**TASK TO COMPLETE:** Some of the lines below need repeating. Reproduce exactly those between the lines holding "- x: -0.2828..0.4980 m" and "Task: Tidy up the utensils", inclusive.

[Records drawn from a dataset]
===
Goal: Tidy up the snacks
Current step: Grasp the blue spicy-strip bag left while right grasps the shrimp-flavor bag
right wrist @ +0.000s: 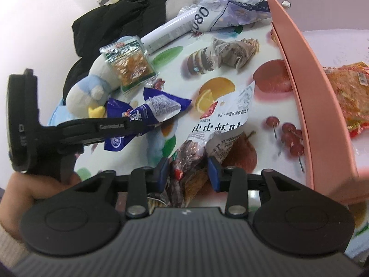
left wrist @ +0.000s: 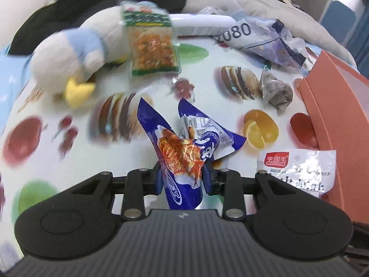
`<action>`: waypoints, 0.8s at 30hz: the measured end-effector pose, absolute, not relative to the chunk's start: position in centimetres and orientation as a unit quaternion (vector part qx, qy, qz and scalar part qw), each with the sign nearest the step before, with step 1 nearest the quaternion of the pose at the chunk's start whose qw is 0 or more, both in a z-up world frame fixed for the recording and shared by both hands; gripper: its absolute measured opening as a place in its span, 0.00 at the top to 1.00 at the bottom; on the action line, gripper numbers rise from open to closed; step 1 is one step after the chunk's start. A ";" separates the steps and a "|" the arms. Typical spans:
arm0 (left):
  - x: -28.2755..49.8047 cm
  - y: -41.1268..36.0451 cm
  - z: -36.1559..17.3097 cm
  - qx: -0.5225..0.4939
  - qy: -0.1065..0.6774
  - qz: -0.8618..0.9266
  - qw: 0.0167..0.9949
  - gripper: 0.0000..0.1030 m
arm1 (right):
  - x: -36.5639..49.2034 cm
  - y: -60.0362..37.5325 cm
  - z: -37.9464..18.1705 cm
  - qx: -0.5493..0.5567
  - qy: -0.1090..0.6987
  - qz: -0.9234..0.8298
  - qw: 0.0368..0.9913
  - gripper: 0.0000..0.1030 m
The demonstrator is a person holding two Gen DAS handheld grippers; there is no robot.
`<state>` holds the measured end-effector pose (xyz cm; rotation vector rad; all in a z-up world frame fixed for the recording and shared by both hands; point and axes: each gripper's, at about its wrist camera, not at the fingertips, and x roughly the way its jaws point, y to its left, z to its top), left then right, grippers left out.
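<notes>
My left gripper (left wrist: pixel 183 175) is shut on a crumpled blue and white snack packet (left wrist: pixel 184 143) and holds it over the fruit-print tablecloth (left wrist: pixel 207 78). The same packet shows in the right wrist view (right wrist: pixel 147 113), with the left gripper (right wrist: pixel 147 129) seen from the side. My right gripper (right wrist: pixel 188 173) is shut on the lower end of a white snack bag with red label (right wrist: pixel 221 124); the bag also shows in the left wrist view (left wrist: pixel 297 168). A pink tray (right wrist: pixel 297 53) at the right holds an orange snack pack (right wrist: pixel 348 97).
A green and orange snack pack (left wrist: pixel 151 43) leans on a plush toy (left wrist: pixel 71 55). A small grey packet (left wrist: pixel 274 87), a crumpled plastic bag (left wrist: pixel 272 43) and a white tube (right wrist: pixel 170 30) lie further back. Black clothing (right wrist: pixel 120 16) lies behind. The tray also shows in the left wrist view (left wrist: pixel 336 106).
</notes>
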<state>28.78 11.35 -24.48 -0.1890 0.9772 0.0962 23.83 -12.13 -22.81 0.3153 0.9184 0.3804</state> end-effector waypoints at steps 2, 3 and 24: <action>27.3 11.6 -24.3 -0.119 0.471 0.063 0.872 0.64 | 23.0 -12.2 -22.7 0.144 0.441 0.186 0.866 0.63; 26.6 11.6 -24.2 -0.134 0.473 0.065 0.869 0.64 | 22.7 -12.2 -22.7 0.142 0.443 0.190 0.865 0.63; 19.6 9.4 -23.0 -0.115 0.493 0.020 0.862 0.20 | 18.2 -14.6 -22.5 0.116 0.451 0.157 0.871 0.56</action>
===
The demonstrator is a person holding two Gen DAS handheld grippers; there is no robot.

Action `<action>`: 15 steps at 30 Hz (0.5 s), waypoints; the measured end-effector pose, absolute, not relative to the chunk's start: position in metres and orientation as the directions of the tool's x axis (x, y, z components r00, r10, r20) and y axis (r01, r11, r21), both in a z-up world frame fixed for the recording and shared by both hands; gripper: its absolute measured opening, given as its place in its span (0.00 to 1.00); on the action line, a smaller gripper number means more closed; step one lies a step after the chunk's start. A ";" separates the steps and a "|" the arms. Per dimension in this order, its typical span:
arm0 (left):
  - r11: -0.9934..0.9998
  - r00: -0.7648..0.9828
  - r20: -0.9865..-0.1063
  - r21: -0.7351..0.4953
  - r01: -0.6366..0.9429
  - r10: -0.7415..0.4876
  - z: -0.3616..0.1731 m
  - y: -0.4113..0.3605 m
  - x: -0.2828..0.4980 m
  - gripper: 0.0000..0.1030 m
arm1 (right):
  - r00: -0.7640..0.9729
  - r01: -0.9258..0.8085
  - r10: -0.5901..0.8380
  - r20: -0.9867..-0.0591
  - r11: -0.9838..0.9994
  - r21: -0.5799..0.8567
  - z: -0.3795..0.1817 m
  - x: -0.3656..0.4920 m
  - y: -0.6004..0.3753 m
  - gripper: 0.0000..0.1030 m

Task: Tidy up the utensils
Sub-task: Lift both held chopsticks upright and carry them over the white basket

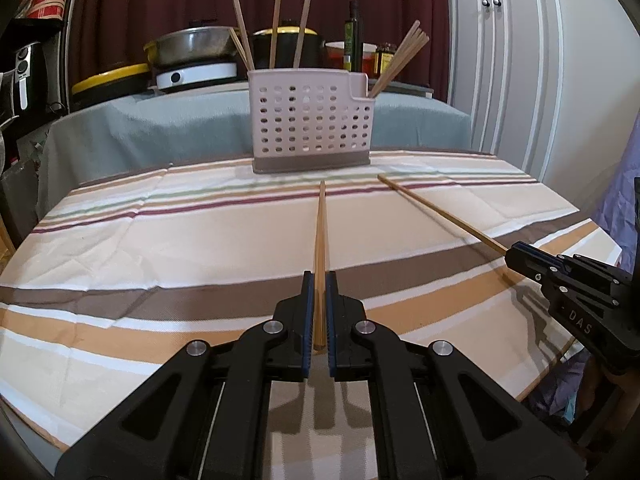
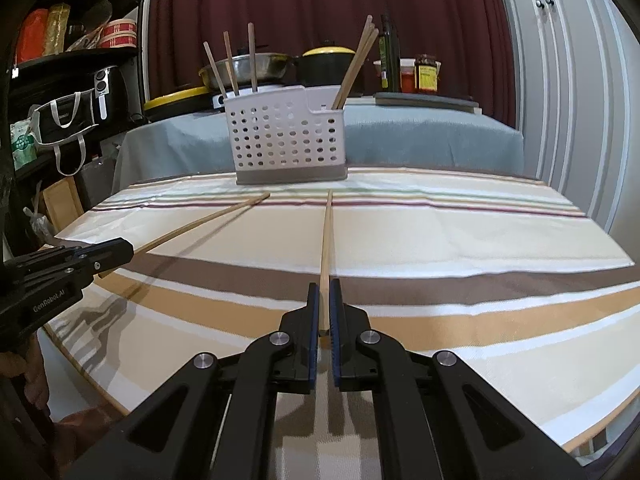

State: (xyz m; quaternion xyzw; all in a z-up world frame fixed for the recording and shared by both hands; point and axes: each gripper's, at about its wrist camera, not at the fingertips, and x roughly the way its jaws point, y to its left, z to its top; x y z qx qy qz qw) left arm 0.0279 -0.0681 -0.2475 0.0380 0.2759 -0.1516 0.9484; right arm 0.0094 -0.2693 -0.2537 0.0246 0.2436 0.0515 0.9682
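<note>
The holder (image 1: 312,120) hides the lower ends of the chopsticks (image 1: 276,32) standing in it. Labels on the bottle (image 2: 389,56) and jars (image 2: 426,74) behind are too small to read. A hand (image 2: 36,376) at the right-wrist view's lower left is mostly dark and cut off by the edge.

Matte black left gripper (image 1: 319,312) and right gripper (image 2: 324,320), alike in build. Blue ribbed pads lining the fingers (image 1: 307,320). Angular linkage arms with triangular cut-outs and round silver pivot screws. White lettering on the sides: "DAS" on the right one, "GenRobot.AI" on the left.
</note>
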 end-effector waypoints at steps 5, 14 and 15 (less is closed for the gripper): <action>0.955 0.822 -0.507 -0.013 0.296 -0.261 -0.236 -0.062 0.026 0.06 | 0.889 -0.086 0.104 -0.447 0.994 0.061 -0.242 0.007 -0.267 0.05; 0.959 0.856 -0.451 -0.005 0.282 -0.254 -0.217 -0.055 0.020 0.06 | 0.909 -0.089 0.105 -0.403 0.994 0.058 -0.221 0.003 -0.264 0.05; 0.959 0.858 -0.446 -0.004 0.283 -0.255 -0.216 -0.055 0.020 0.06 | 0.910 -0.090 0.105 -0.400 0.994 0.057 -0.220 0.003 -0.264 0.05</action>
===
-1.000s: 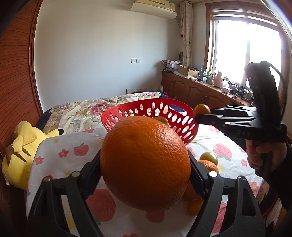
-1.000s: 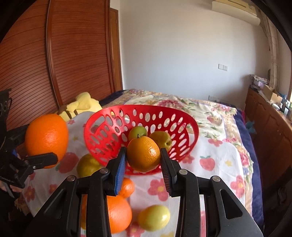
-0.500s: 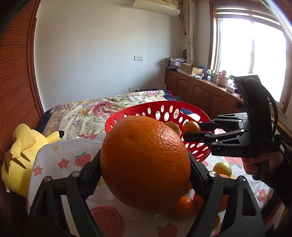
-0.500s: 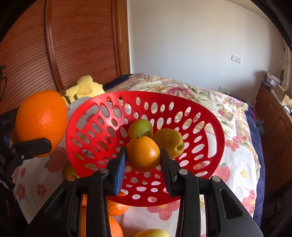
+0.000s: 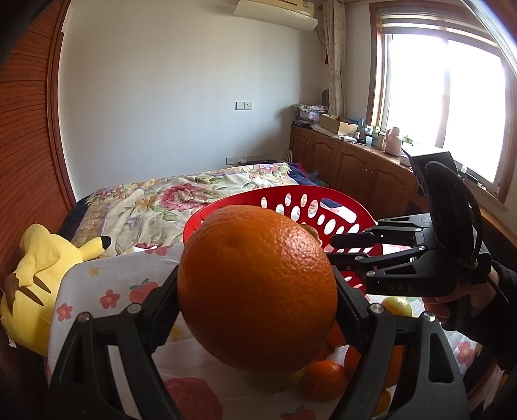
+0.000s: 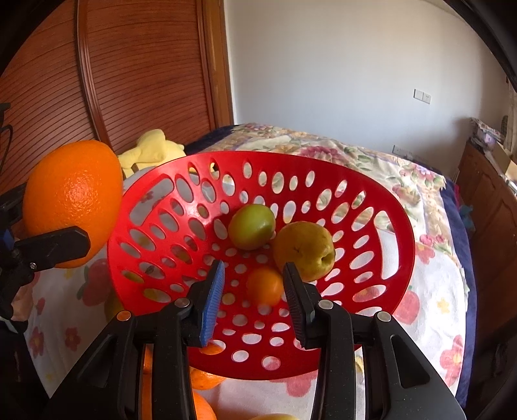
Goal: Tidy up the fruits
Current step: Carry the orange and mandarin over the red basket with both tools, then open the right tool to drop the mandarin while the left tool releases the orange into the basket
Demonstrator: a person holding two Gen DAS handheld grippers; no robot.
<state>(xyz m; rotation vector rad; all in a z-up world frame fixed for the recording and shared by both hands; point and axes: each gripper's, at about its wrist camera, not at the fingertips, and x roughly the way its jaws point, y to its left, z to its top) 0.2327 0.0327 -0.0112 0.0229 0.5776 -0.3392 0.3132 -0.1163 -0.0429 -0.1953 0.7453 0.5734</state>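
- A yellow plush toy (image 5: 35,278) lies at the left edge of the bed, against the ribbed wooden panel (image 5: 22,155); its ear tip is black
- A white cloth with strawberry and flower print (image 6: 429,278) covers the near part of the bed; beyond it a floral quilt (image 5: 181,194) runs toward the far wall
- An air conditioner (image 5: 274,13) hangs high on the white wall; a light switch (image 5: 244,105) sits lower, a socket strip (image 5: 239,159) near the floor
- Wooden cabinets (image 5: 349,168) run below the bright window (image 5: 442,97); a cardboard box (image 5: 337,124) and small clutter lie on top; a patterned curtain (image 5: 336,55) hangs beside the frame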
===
**COMPLETED TASK:**
  - x: -0.2828..0.4980 m
  - gripper: 0.0000..0.1030 m
arm1 (right):
  - r00: -0.7640..0.9729
  - r01: -0.9258..0.8085
  - r10: -0.5901..0.8380
  - r20: -0.9867..-0.0591
  - r11: -0.9838..0.9994
  - r21: -0.5799..0.8567
  - z: -0.3795..0.1817 m
  - x: -0.3656..0.4920 m
  - y: -0.6004..0.3753 m
  - gripper: 0.0000..0.1030 m

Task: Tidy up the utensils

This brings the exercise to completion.